## Aim of the task
Word for word, reproduce every record in the listing below.

## Dataset content
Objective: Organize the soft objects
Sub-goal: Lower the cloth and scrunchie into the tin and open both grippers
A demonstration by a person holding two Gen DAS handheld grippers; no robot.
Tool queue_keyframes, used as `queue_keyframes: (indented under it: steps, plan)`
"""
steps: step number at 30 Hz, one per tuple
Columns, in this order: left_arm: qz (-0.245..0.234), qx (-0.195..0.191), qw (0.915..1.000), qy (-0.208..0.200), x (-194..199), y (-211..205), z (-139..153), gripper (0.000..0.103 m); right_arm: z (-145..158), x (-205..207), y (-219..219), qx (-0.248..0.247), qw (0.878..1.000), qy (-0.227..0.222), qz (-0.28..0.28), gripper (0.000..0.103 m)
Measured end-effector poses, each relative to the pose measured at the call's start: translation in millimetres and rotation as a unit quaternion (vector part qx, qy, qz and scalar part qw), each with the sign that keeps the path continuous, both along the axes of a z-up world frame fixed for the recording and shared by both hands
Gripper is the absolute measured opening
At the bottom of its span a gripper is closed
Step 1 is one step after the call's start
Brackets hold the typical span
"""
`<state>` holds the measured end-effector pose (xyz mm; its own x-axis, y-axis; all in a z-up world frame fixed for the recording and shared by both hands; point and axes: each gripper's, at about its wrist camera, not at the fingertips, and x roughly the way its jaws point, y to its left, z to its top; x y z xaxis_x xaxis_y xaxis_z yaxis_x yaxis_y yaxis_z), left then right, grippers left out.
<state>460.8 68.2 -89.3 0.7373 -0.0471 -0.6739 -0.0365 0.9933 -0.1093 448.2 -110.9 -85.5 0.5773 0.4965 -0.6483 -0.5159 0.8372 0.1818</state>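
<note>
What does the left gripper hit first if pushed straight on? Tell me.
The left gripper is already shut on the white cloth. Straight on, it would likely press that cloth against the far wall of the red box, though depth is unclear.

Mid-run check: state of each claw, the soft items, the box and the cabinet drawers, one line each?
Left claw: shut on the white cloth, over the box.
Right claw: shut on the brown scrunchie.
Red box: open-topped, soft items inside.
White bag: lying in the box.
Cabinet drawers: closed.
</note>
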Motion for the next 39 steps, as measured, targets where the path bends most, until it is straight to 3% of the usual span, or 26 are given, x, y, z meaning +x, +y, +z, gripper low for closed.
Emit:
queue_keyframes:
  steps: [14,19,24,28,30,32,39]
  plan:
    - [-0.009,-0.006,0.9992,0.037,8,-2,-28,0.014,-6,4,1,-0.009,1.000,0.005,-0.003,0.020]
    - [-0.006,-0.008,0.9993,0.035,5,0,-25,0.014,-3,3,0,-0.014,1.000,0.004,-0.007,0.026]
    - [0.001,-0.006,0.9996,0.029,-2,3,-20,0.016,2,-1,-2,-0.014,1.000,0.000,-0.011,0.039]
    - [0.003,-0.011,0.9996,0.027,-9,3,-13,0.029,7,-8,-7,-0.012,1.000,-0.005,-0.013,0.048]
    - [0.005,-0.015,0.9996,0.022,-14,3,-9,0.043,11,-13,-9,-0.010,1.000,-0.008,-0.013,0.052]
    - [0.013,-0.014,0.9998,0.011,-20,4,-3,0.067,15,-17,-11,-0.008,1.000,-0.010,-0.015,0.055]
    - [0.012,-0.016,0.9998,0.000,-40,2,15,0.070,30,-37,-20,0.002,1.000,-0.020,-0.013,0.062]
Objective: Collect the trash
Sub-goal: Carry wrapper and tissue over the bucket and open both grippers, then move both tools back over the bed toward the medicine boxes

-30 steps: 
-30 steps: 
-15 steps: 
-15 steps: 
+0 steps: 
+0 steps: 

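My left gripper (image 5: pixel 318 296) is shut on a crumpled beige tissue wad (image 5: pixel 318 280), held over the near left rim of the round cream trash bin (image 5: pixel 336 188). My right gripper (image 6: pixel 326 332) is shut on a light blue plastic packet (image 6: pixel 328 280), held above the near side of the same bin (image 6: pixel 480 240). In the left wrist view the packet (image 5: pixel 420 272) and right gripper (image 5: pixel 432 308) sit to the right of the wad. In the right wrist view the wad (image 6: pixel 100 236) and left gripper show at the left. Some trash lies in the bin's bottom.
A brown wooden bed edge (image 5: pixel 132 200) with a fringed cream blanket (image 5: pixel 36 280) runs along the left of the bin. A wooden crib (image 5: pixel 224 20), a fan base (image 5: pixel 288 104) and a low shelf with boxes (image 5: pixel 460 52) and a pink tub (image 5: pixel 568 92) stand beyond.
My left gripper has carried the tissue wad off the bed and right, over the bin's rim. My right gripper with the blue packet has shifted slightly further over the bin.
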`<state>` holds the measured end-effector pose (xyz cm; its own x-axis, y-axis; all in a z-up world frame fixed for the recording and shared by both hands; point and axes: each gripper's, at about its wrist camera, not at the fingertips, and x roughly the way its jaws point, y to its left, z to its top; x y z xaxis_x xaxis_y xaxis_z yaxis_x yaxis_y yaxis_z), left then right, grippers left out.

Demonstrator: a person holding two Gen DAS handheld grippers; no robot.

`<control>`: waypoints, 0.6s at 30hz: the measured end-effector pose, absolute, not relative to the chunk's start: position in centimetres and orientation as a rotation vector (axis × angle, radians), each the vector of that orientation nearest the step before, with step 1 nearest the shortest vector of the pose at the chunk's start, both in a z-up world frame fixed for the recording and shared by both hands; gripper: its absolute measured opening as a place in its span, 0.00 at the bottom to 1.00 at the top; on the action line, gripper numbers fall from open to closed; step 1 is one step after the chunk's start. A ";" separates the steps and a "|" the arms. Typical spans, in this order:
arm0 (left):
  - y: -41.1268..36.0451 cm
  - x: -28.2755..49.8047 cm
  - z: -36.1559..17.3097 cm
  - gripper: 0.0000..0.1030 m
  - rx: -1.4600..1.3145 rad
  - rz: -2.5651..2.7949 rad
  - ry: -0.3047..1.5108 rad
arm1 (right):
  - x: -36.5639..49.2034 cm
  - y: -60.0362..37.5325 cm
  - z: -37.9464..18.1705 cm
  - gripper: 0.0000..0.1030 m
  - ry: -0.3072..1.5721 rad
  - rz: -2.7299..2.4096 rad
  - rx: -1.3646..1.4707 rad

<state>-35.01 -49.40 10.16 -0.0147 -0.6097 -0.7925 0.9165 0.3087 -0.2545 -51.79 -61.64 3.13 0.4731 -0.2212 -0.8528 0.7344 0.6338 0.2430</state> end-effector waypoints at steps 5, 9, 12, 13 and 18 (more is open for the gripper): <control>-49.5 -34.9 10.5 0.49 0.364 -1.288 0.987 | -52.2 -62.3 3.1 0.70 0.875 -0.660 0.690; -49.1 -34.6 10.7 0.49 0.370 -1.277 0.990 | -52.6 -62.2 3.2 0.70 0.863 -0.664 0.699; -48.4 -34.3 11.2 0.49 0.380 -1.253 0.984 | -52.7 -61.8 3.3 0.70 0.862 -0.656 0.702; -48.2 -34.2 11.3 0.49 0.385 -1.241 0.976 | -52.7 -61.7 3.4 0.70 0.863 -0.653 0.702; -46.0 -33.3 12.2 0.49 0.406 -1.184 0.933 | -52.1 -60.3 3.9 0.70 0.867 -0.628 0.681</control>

## Answer section
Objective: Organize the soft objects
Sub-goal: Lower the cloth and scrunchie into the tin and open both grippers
A demonstration by a person holding two Gen DAS handheld grippers; no robot.
Tool queue_keyframes, used as `queue_keyframes: (indented under it: steps, plan)`
"""
steps: step number at 30 Hz, one per tuple
Columns, in this order: left_arm: qz (-0.245..0.234), qx (-0.195..0.191), qw (0.915..1.000), qy (-0.208..0.200), x (-194..199), y (-211..205), z (-139..153), gripper (0.000..0.103 m); right_arm: z (-145..158), x (-205..207), y (-219..219), qx (-0.248..0.247), qw (0.878..1.000), qy (-0.227..0.222), qz (-0.28..0.28), gripper (0.000..0.103 m)
Measured end-effector poses, each relative to the pose measured at the call's start: translation in millimetres and rotation as a unit quaternion (vector part qx, qy, qz and scalar part qw), each with the sign that keeps the path continuous, both along the axes of a z-up world frame fixed for the recording and shared by both hands
Gripper is the absolute measured opening
At the bottom of its span a gripper is closed
Step 1 is one step after the call's start
Brackets hold the typical span
"""
`<state>` holds the measured end-effector pose (xyz mm; its own x-axis, y-axis; all in a z-up world frame fixed for the recording and shared by both hands; point and axes: each gripper's, at about its wrist camera, not at the fingertips, and x roughly the way its jaws point, y to its left, z to its top; x y z xaxis_x xaxis_y xaxis_z yaxis_x yaxis_y yaxis_z), left then right, grippers left out.
<state>460.8 68.2 -89.3 0.7373 -0.0471 -0.6739 -0.0365 0.9933 -0.1093 448.2 -110.9 -85.5 0.5773 0.4965 -0.6483 -0.5159 0.8372 0.1818</state>
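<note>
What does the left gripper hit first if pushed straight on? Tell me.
The left gripper is already shut on the white cloth. Straight on, it would likely press that cloth against the far wall of the red box, though depth is unclear.

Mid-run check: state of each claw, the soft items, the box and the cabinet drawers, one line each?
Left claw: shut on the white cloth, over the box.
Right claw: shut on the brown scrunchie.
Red box: open-topped, soft items inside.
White bag: lying in the box.
Cabinet drawers: closed.
</note>
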Motion for the next 39 steps, as measured, targets where the path bends most, until it is straight to 3% of the usual span, or 26 are given, x, y, z meaning +x, +y, +z, gripper low for closed.
Emit:
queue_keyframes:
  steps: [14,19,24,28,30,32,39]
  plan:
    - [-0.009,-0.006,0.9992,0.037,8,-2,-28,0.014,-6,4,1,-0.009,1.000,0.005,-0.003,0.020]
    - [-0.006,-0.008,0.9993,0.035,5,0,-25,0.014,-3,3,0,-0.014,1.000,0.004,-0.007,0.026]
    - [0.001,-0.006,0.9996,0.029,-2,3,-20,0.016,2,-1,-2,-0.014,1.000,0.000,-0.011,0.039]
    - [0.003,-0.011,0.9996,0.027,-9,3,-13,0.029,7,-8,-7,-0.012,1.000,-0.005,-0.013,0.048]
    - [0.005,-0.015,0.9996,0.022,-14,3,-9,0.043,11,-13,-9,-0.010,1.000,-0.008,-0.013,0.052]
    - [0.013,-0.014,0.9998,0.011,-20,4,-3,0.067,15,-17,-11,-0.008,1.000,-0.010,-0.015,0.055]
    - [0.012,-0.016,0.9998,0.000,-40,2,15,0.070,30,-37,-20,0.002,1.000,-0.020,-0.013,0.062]
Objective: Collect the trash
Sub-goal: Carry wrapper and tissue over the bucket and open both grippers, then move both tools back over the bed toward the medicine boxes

-30 steps: 
-30 steps: 
-15 steps: 
-15 steps: 
+0 steps: 
+0 steps: 

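My left gripper (image 5: pixel 318 296) is shut on a crumpled beige tissue wad (image 5: pixel 318 280), held over the near left rim of the round cream trash bin (image 5: pixel 336 188). My right gripper (image 6: pixel 326 332) is shut on a light blue plastic packet (image 6: pixel 328 280), held above the near side of the same bin (image 6: pixel 480 240). In the left wrist view the packet (image 5: pixel 420 272) and right gripper (image 5: pixel 432 308) sit to the right of the wad. In the right wrist view the wad (image 6: pixel 100 236) and left gripper show at the left. Some trash lies in the bin's bottom.
A brown wooden bed edge (image 5: pixel 132 200) with a fringed cream blanket (image 5: pixel 36 280) runs along the left of the bin. A wooden crib (image 5: pixel 224 20), a fan base (image 5: pixel 288 104) and a low shelf with boxes (image 5: pixel 460 52) and a pink tub (image 5: pixel 568 92) stand beyond.
My left gripper has carried the tissue wad off the bed and right, over the bin's rim. My right gripper with the blue packet has shifted slightly further over the bin.
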`<state>` holds the measured end-effector pose (xyz cm; its own x-axis, y-axis; all in a z-up world frame fixed for the recording and shared by both hands; point and axes: each gripper's, at about its wrist camera, not at the fingertips, and x roughly the way its jaws point, y to its left, z to its top; x y z xaxis_x xaxis_y xaxis_z yaxis_x yaxis_y yaxis_z), left then right, grippers left out.

Demonstrator: a person holding two Gen DAS handheld grippers; no robot.

`<control>`: waypoints, 0.6s at 30hz: the measured end-effector pose, absolute, not relative to the chunk's start: position in centimetres and orientation as a rotation vector (axis × angle, radians), each the vector of that orientation nearest the step before, with step 1 nearest the shortest vector of the pose at the chunk's start, both in a z-up world frame fixed for the recording and shared by both hands; gripper: its absolute measured opening as a place in its span, 0.00 at the bottom to 1.00 at the top; on the action line, gripper numbers fall from open to closed; step 1 is one step after the chunk's start. A ";" separates the steps and a "|" the arms. Typical spans, in this order:
arm0 (left):
  - y: -41.1268..36.0451 cm
  - x: -28.2755..49.8047 cm
  - z: -36.1559..17.3097 cm
  - gripper: 0.0000..0.1030 m
  - rx: -1.4600..1.3145 rad
  - rz: -2.5651..2.7949 rad
  - ry: -0.3047..1.5108 rad
arm1 (right):
  - x: -36.5639..49.2034 cm
  - y: -60.0362..37.5325 cm
  - z: -37.9464..18.1705 cm
  - gripper: 0.0000..0.1030 m
  - ry: -0.3072..1.5721 rad
  - rz: -2.7299..2.4096 rad
  - rx: -1.3646..1.4707 rad

<state>-35.01 -49.40 10.16 -0.0147 -0.6097 -0.7925 0.9165 0.3087 -0.2545 -51.79 -61.64 3.13 0.4731 -0.2212 -0.8528 0.7344 0.6338 0.2430</state> end-effector waypoints at steps 5, 9, 12, 13 and 18 (more is open for the gripper): <control>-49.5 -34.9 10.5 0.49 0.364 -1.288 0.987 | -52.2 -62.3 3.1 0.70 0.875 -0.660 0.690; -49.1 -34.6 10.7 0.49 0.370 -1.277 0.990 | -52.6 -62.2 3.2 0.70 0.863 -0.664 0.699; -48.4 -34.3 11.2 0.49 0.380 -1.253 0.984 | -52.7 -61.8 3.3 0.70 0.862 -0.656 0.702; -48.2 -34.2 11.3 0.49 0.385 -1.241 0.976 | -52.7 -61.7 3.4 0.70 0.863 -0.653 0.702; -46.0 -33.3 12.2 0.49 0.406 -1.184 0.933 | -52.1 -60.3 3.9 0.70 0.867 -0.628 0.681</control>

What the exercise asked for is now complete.